__EXERCISE DIRECTIONS__. Copy every line of the listing exactly.
..............................
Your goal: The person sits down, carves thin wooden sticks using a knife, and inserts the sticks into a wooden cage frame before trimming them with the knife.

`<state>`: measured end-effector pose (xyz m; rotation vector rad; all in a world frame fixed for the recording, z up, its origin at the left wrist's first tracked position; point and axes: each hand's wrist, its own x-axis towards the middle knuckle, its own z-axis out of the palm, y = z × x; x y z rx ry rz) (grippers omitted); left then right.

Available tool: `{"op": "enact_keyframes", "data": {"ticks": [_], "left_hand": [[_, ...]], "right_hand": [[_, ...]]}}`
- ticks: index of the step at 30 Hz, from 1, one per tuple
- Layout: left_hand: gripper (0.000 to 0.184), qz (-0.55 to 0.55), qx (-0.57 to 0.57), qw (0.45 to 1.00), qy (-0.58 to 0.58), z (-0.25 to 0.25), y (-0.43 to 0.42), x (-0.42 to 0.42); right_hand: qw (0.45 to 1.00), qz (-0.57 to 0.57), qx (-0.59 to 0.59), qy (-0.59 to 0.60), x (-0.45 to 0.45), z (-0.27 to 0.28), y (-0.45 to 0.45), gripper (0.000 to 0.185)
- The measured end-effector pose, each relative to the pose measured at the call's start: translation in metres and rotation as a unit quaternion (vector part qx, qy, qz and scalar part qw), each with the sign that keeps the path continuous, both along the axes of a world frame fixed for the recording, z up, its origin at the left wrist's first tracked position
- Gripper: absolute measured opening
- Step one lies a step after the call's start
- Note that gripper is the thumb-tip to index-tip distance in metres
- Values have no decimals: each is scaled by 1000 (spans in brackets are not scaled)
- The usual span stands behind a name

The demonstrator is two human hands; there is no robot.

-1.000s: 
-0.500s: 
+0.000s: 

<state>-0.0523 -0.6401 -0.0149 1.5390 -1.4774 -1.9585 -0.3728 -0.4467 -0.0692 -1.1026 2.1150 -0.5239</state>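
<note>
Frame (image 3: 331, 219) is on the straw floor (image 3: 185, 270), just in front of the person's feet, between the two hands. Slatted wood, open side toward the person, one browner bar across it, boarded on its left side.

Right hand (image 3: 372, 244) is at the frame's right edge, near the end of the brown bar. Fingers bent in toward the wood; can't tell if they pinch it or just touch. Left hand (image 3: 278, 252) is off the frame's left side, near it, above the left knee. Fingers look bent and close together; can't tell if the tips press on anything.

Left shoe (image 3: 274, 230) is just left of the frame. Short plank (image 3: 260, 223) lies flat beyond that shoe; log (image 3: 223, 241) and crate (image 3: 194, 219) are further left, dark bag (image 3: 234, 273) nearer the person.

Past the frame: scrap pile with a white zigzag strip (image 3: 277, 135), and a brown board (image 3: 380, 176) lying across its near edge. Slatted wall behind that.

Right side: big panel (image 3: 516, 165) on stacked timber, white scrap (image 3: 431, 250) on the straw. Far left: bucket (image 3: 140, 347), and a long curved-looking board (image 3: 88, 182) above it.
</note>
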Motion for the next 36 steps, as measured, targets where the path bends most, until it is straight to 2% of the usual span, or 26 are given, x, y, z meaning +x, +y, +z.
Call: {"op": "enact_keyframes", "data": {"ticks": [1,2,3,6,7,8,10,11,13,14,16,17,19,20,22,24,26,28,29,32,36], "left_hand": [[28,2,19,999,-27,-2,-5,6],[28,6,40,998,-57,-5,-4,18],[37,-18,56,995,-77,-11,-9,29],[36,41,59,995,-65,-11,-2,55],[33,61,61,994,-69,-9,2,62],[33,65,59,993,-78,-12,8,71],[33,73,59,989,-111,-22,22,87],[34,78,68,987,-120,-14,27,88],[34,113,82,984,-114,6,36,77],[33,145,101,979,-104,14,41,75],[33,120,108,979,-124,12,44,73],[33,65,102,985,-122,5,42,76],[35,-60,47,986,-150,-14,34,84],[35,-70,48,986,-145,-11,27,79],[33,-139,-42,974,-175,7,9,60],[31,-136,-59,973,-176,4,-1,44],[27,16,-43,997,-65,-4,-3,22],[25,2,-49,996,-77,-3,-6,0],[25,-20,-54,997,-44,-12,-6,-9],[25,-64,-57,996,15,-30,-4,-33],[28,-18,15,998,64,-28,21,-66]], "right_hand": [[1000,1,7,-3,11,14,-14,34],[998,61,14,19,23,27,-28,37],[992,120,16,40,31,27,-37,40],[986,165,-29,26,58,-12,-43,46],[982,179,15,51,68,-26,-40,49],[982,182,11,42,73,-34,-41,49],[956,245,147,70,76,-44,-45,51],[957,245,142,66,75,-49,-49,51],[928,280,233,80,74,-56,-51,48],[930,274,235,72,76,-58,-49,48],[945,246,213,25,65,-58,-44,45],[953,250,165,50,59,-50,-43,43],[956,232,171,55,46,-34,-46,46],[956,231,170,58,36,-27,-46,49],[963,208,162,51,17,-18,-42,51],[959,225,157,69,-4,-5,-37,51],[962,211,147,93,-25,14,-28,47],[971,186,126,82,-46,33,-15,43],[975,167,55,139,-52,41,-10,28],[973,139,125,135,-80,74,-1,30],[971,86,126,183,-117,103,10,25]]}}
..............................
__ANSWER AREA__.
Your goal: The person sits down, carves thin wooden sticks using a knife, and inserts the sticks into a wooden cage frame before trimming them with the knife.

`<state>`: measured end-effector pose (xyz m; rotation vector rad; all in a world frame fixed for the recording, z up, its origin at the left wrist's first tracked position; point and axes: each hand's wrist, its own x-axis towards the middle knuckle, its own z-axis out of the palm, y = z × x; x y z rx ry rz) (grippers omitted); left then right.

Available tool: `{"op": "enact_keyframes", "data": {"ticks": [_], "left_hand": [[_, ...]], "right_hand": [[_, ...]]}}`
- ticks: index of the step at 30 Hz, from 1, one per tuple
- Layout: left_hand: gripper (0.000 to 0.184), qz (-0.55 to 0.55), qx (-0.57 to 0.57), qw (0.45 to 1.00), qy (-0.58 to 0.58), z (-0.25 to 0.25), y (-0.43 to 0.42), x (-0.42 to 0.42); right_hand: qw (0.45 to 1.00), qz (-0.57 to 0.57), qx (-0.59 to 0.59), qy (-0.59 to 0.60), x (-0.45 to 0.45), z (-0.27 to 0.28), y (-0.45 to 0.45), gripper (0.000 to 0.185)
- The measured end-effector pose, each relative to the pose measured at the call's start: translation in metres and rotation as a unit quaternion (vector part qx, qy, qz and scalar part qw), each with the sign that keeps the path continuous, both along the axes of a world frame fixed for the recording, z up, its origin at the left wrist's first tracked position
- Gripper: absolute measured opening
- Step one lies a step after the call's start
- Note that gripper is the thumb-tip to index-tip distance in metres
- Values have no decimals: each is scaled by 1000 (spans in brackets are not scaled)
- The usual span stands behind a name

The demonstrator is two human hands; there is no robot.

-1.000s: 
-0.500s: 
+0.000s: 

<state>-0.0523 -0.6401 -0.0149 1.5390 -1.4774 -1.9585 -0.3728 -0.4467 -0.0692 -1.1026 2.1150 -0.5239</state>
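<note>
Frame (image 3: 331, 219) is on the straw floor (image 3: 185, 270), just in front of the person's feet, between the two hands. Slatted wood, open side toward the person, one browner bar across it, boarded on its left side.

Right hand (image 3: 372, 244) is at the frame's right edge, near the end of the brown bar. Fingers bent in toward the wood; can't tell if they pinch it or just touch. Left hand (image 3: 278, 252) is off the frame's left side, near it, above the left knee. Fingers look bent and close together; can't tell if the tips press on anything.

Left shoe (image 3: 274, 230) is just left of the frame. Short plank (image 3: 260, 223) lies flat beyond that shoe; log (image 3: 223, 241) and crate (image 3: 194, 219) are further left, dark bag (image 3: 234, 273) nearer the person.

Past the frame: scrap pile with a white zigzag strip (image 3: 277, 135), and a brown board (image 3: 380, 176) lying across its near edge. Slatted wall behind that.

Right side: big panel (image 3: 516, 165) on stacked timber, white scrap (image 3: 431, 250) on the straw. Far left: bucket (image 3: 140, 347), and a long curved-looking board (image 3: 88, 182) above it.
</note>
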Motion for the next 36 steps, as measured, targets where the path bends most, until it is straight to 2% of the usual span, or 26 are given, x, y, z meaning +x, +y, +z.
Call: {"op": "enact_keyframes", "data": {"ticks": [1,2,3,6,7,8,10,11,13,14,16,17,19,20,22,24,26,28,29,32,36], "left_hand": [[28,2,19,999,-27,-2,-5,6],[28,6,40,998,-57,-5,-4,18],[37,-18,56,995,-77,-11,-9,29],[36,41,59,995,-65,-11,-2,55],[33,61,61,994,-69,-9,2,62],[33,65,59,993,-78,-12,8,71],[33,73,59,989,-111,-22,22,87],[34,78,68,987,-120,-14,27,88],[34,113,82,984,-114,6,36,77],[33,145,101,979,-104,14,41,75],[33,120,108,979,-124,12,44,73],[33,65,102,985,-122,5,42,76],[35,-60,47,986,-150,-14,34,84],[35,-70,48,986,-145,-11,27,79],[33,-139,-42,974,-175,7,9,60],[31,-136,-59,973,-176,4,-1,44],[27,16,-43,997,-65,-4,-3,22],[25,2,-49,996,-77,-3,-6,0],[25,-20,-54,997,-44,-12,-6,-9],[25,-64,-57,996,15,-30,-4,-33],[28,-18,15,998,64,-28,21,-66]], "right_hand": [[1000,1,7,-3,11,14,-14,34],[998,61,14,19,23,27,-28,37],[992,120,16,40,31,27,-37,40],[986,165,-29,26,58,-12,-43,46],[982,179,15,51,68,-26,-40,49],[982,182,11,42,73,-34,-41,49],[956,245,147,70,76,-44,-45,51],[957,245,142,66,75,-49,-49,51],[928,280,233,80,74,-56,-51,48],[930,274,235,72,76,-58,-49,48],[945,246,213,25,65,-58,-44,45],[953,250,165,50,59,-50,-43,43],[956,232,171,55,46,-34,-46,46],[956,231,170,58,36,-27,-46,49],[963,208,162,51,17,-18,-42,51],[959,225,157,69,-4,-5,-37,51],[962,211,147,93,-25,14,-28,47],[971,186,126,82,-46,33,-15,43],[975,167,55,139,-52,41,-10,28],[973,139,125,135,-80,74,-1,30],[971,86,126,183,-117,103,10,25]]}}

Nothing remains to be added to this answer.